Task to complete:
Extract exactly those lines that lie between the start of the material and the line with "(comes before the", including both boundary lines and no others.

Recorded data:
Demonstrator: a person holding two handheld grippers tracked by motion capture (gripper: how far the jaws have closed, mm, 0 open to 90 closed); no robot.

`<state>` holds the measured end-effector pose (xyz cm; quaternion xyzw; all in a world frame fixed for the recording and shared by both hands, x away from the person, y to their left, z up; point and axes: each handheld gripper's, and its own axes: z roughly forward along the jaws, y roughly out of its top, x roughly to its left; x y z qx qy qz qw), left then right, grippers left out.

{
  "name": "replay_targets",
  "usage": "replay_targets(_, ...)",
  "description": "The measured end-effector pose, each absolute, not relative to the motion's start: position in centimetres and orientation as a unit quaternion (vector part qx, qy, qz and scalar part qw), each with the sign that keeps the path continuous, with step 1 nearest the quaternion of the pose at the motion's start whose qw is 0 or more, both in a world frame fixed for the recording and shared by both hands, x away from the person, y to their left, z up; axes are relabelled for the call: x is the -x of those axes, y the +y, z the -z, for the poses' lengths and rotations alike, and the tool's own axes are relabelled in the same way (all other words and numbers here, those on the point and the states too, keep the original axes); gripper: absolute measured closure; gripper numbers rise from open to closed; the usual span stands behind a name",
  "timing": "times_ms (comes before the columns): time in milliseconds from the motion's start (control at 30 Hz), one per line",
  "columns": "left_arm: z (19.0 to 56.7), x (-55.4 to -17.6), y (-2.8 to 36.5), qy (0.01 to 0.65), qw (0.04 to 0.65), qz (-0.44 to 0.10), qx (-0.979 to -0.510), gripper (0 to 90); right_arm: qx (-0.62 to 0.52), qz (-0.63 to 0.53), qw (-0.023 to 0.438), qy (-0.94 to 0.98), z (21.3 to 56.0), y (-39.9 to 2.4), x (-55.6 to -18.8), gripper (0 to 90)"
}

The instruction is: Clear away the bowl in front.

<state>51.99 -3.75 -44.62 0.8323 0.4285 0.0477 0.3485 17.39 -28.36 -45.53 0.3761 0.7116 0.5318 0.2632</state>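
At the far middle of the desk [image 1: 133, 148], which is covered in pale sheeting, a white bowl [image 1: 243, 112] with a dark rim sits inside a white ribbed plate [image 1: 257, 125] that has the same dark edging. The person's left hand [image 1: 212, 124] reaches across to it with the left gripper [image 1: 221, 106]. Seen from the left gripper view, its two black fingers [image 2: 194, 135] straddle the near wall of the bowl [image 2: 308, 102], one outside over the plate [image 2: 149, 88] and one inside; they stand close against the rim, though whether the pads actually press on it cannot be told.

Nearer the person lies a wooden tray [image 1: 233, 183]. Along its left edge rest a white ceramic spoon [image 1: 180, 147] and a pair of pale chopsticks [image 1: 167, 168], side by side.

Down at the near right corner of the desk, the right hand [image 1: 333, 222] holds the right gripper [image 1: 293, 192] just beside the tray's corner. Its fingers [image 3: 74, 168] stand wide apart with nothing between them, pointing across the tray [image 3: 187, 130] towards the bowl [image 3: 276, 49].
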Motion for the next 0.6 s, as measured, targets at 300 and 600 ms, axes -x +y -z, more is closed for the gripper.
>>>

Worked solution:
Demonstrator: a person holding two handheld grippers tracked by motion capture (gripper: how far the jaws have closed, mm, 0 open to 90 closed); no robot.

`<state>` holds the measured end-effector pose (xyz cm; quaternion xyzw; all in a world frame fixed for the recording and shared by both hands, x away from the person, y to their left, z up; point and axes: each handheld gripper's, and its own axes: z roughly forward along the jaws, y roughly out of its top, x roughly to its left; x y z qx qy qz qw), left then right, grippers left out.

{
  "name": "replay_targets",
  "usage": "replay_targets(_, ...)",
  "description": "The measured end-effector pose, each absolute, not relative to the motion's start: position in centimetres and orientation as a unit quaternion (vector part qx, qy, qz and scalar part qw), each with the sign that keeps the path continuous, with step 1 nearest the quaternion of the pose at the motion's start whose qw is 0 or more, both in a world frame fixed for the recording and shared by both hands, x away from the person, y to their left, z up; axes are relabelled for the call: x is the -x of those axes, y the +y, z the -z, for the poses' lengths and rotations alike, and the tool's own axes are relabelled in the same way (all other words and numbers here, those on the point and the states too, keep the original axes); gripper: absolute measured closure; gripper numbers rise from open to closed; the usual span stands behind a name",
  "timing": "times_ms (comes before the columns): time in milliseconds from the motion's start (control at 30 Hz), one per line",

Nothing else belongs to this exercise.